Set out exactly, line by line, the stretch of data below that begins at the line containing "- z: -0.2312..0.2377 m" and ends at the line containing "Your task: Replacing", with both ends kept.
### Working data ###
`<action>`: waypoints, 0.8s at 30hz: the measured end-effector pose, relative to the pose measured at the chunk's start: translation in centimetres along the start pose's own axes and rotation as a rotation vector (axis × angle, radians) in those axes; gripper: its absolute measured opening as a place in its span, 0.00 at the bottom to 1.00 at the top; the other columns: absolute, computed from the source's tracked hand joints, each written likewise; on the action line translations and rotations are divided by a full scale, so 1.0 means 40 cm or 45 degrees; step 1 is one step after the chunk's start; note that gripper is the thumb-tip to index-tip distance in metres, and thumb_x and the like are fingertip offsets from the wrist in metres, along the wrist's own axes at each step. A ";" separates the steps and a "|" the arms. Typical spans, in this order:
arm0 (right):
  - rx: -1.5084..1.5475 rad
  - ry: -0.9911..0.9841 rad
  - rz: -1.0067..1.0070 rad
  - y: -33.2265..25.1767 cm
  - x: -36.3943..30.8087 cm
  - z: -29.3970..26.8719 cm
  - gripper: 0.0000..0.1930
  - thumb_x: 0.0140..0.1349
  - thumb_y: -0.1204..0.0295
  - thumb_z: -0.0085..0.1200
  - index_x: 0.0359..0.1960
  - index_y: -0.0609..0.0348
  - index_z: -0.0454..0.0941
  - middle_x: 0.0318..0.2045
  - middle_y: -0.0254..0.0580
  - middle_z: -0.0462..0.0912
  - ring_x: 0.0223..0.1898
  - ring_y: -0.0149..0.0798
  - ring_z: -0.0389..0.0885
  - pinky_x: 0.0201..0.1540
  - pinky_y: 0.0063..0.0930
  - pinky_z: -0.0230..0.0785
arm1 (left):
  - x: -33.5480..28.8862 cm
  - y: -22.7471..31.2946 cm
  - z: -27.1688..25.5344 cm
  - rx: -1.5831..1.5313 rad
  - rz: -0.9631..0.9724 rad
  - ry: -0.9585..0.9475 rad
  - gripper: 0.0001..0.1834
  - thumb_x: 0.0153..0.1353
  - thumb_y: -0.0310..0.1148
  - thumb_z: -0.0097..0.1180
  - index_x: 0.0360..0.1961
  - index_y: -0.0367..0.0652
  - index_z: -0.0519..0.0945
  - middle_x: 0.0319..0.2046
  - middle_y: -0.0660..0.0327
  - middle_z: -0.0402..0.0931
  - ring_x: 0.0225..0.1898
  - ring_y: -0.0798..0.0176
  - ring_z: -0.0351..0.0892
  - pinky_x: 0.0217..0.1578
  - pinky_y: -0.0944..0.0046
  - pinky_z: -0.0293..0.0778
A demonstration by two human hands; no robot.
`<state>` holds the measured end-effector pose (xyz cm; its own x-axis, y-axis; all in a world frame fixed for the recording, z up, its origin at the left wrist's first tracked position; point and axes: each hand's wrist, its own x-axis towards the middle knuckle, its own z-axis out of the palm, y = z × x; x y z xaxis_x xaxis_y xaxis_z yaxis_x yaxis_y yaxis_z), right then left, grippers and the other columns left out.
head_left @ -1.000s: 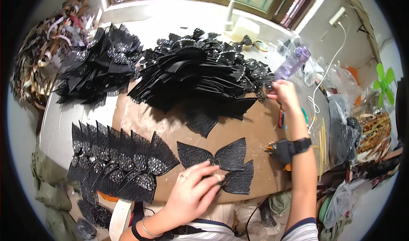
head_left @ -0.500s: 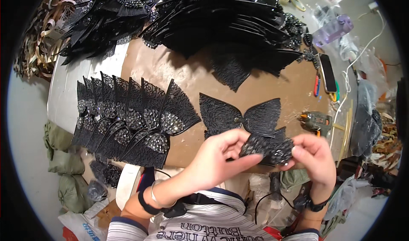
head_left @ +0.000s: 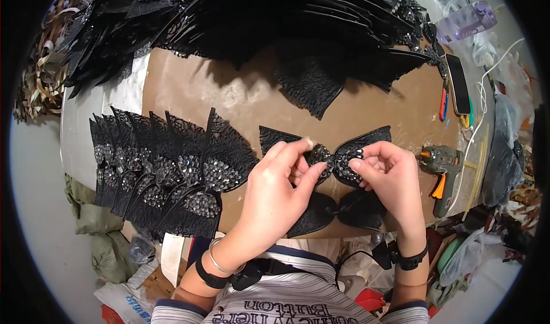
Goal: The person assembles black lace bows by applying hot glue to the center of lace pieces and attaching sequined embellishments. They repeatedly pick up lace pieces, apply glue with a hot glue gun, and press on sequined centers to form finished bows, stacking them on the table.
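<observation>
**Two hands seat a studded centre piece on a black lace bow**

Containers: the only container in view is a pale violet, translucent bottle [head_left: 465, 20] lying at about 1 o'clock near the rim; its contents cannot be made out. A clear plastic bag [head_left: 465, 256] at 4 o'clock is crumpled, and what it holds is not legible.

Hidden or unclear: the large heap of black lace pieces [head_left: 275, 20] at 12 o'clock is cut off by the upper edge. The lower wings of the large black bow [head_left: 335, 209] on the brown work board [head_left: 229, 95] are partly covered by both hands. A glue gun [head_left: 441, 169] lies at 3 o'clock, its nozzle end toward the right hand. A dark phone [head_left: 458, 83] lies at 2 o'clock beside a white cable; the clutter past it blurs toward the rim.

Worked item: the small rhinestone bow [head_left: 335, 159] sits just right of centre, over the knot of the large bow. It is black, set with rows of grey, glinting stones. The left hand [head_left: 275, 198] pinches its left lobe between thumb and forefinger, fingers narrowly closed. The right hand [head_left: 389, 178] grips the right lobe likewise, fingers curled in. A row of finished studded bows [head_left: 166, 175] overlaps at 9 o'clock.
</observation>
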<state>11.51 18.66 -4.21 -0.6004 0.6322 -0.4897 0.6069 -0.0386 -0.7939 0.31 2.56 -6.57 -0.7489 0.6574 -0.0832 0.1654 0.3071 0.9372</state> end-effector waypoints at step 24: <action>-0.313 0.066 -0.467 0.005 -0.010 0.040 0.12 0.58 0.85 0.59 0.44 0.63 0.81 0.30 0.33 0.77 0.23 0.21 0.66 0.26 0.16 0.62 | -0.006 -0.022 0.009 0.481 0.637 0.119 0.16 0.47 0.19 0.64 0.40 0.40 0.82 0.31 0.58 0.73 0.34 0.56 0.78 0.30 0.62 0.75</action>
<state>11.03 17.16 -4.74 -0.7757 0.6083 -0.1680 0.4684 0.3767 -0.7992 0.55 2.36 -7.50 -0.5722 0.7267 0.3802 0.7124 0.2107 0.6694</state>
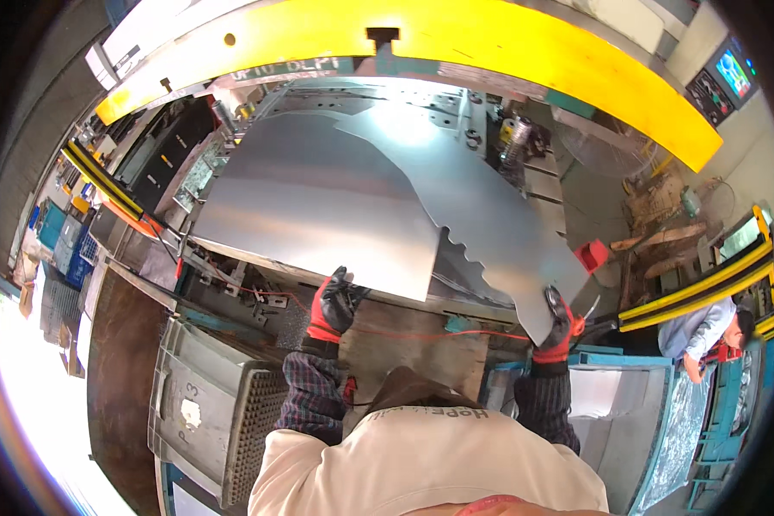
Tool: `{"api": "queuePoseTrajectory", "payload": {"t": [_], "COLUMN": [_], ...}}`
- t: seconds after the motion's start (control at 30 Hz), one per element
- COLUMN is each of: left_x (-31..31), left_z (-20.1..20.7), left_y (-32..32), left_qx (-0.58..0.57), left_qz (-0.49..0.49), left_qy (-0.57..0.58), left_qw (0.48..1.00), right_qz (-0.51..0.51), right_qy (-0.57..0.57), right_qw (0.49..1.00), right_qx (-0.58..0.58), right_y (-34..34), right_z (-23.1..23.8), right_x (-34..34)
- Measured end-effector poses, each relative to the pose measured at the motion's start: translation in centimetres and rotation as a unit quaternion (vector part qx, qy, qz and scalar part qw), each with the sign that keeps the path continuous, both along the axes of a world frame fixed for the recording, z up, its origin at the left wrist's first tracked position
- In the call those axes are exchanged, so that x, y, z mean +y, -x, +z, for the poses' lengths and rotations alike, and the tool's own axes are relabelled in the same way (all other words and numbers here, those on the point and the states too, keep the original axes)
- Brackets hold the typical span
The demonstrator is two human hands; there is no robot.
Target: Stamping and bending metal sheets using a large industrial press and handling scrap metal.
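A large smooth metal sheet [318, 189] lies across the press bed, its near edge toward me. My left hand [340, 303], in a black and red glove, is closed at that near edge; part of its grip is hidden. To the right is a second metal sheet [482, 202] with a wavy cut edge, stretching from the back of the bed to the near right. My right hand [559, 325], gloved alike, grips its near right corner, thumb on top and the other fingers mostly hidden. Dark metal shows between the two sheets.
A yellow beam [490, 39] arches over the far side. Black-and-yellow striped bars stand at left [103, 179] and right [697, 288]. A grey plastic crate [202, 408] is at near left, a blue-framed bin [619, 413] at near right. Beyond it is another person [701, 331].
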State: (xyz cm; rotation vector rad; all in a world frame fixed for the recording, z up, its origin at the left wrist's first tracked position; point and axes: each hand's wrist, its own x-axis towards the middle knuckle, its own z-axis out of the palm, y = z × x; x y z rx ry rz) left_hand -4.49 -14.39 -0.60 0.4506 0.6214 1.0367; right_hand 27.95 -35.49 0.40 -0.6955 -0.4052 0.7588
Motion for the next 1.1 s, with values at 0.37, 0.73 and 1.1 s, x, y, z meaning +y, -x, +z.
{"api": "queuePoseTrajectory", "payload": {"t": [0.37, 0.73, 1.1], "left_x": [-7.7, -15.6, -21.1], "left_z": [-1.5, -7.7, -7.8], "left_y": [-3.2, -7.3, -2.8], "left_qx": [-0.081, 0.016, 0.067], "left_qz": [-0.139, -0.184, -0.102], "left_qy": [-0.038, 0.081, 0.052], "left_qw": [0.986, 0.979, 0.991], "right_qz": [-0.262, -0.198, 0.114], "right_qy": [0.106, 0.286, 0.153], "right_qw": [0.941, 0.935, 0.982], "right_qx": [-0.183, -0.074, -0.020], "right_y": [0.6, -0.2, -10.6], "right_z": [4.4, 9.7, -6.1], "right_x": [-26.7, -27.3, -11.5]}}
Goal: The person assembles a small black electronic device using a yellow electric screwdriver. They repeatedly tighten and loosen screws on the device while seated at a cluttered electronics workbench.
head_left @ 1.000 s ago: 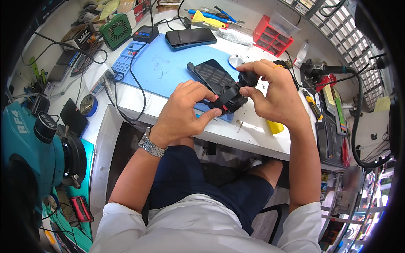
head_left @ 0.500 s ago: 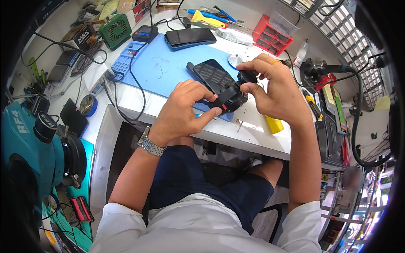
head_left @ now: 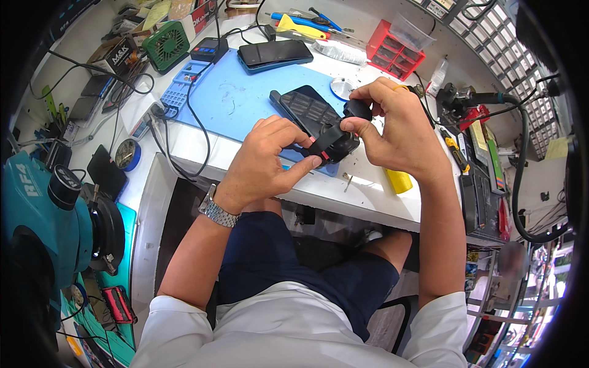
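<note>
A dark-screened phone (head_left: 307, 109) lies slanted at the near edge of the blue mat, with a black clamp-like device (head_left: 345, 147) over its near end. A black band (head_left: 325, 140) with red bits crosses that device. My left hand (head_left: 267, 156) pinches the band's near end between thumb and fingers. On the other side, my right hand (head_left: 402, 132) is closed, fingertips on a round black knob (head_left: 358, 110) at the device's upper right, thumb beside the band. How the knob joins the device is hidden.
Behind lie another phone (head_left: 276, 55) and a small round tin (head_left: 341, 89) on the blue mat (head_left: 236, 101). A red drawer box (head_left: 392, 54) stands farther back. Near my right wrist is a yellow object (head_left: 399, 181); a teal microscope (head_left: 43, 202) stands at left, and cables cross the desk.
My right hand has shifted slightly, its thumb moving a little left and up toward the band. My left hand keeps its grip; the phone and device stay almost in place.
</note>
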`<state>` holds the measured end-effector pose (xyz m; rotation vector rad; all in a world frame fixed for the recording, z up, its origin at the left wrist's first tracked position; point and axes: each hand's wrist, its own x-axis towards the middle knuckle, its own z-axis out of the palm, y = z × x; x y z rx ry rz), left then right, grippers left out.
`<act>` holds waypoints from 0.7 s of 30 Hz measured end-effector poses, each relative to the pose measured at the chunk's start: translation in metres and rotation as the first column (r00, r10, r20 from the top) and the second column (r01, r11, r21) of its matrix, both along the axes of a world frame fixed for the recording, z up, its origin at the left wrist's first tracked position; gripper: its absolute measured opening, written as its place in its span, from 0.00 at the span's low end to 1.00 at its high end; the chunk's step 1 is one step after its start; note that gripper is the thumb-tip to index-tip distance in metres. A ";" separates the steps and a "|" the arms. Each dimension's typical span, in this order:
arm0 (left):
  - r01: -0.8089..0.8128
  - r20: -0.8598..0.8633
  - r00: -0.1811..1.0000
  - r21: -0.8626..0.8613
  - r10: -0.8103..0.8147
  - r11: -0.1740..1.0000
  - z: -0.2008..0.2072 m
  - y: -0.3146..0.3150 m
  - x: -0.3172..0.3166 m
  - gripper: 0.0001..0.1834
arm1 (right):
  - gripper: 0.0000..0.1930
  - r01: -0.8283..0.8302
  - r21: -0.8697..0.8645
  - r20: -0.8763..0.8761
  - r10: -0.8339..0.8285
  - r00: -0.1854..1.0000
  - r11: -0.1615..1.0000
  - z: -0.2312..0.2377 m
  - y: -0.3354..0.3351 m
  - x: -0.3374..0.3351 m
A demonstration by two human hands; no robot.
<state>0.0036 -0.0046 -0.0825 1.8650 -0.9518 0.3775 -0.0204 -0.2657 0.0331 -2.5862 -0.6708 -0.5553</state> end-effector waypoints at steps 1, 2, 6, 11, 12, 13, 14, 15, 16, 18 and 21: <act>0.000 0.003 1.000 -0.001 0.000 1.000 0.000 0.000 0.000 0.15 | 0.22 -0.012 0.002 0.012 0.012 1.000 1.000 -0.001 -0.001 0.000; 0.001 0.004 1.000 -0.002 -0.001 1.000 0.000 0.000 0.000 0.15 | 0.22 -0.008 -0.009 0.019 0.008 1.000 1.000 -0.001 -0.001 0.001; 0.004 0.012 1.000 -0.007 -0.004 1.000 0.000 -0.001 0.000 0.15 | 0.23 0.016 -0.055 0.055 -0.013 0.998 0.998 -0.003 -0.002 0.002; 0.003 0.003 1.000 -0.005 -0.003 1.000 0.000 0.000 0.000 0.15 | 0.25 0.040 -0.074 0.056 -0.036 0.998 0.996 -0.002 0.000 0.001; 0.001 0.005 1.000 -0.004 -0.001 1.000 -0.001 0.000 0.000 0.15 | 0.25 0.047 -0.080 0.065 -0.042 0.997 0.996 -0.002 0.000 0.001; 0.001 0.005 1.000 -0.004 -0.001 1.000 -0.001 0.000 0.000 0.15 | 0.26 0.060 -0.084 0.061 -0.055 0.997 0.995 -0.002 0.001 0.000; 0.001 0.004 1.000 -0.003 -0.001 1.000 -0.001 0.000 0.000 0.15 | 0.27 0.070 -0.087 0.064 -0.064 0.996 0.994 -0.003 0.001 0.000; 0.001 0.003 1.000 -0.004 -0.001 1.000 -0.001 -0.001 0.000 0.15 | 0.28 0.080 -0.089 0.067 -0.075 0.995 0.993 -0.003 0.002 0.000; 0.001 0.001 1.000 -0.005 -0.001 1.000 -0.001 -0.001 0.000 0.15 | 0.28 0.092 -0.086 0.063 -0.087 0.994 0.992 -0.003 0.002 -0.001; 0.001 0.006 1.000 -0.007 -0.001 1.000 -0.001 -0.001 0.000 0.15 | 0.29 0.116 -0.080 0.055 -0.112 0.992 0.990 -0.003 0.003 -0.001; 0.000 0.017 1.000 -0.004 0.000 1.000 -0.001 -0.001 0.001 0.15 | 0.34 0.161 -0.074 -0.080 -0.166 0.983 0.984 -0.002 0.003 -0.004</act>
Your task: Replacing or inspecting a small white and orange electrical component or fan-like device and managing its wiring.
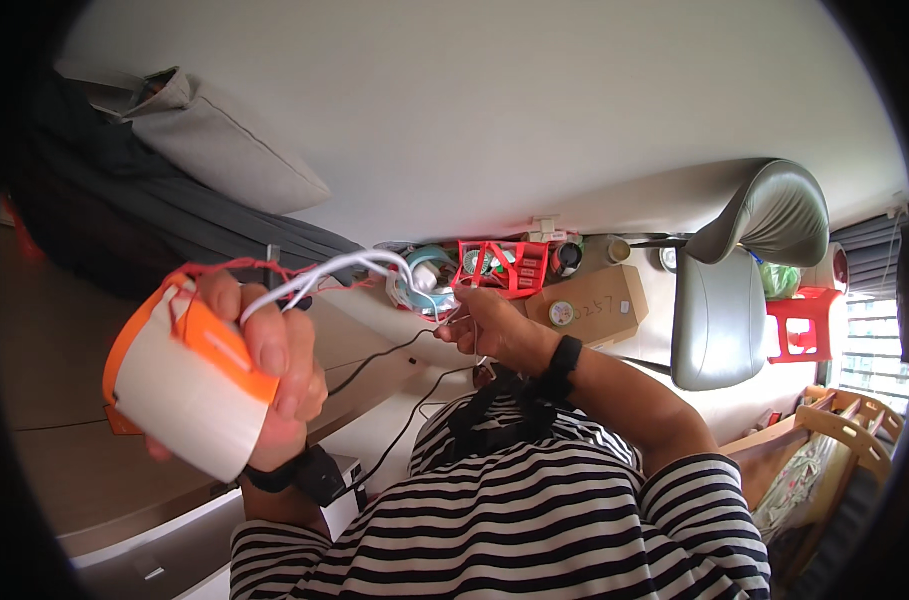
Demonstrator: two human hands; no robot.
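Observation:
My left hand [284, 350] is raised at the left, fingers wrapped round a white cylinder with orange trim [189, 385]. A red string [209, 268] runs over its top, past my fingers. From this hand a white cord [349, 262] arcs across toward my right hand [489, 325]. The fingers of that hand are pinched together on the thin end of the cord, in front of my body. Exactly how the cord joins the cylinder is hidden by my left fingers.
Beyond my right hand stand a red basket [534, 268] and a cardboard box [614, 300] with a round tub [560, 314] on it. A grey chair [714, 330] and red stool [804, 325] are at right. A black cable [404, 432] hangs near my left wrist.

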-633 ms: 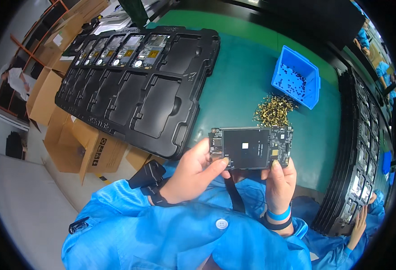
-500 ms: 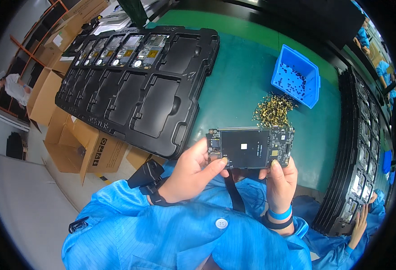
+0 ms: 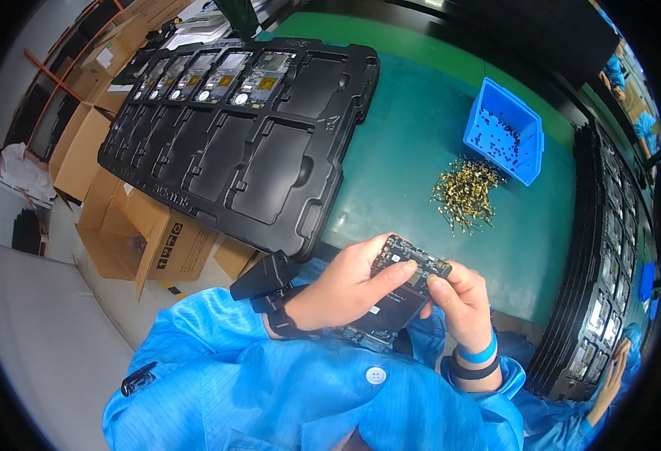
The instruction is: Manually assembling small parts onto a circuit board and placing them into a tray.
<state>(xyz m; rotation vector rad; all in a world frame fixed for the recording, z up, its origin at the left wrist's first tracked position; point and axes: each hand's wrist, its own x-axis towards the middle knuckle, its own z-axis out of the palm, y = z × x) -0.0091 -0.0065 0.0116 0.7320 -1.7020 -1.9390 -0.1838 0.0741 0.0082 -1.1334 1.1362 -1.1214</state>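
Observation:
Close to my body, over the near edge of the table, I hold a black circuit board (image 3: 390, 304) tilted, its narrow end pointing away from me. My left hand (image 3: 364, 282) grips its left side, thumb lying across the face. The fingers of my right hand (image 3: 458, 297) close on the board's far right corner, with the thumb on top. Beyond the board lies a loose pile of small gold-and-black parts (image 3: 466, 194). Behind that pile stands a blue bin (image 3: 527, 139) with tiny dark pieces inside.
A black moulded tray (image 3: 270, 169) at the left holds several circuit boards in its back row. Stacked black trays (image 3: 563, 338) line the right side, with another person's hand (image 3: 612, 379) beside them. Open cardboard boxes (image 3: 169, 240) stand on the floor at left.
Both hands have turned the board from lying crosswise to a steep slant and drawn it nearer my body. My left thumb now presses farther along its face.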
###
● **Solution to this exercise**
  - z: -0.2312..0.2377 m
  - y: -0.3354..0.3351 m
  - x: -0.3374..0.3351 m
A demonstration by two human hands; no robot.
<state>0.0036 -0.0046 -0.0825 1.8650 -0.9518 0.3775 -0.0204 -0.2657 0.0331 -2.5862 -0.6708 -0.5553</state> end-effector waypoints at steps 1, 2, 6, 11, 12, 13, 14, 15, 16, 18 and 21: <act>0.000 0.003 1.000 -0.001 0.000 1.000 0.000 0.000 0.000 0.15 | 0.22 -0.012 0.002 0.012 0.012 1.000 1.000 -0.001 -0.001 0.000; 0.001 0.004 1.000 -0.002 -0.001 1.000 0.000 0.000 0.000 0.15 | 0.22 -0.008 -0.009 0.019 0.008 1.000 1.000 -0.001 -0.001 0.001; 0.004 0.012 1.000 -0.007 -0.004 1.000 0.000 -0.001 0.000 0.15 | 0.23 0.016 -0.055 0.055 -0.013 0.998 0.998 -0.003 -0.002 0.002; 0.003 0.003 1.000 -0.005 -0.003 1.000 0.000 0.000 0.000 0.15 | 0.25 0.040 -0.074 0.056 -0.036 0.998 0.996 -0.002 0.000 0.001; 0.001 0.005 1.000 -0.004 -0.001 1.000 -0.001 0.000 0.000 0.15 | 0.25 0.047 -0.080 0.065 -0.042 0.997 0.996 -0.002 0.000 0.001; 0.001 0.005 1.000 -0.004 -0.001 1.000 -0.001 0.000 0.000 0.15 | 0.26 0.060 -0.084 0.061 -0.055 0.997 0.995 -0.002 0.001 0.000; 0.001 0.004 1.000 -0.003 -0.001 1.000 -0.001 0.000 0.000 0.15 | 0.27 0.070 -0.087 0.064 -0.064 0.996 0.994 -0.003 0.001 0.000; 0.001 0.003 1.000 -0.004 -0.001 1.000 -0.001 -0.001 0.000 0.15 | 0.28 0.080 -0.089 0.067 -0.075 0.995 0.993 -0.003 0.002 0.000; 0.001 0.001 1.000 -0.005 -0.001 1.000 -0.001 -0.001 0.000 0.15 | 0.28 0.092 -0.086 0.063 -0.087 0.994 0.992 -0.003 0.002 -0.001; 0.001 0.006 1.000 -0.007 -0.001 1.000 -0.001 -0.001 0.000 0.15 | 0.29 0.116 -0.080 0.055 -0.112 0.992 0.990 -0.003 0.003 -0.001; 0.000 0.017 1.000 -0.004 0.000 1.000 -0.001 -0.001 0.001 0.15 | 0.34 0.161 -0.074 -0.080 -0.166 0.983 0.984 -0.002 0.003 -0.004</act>
Your task: Replacing or inspecting a small white and orange electrical component or fan-like device and managing its wiring.

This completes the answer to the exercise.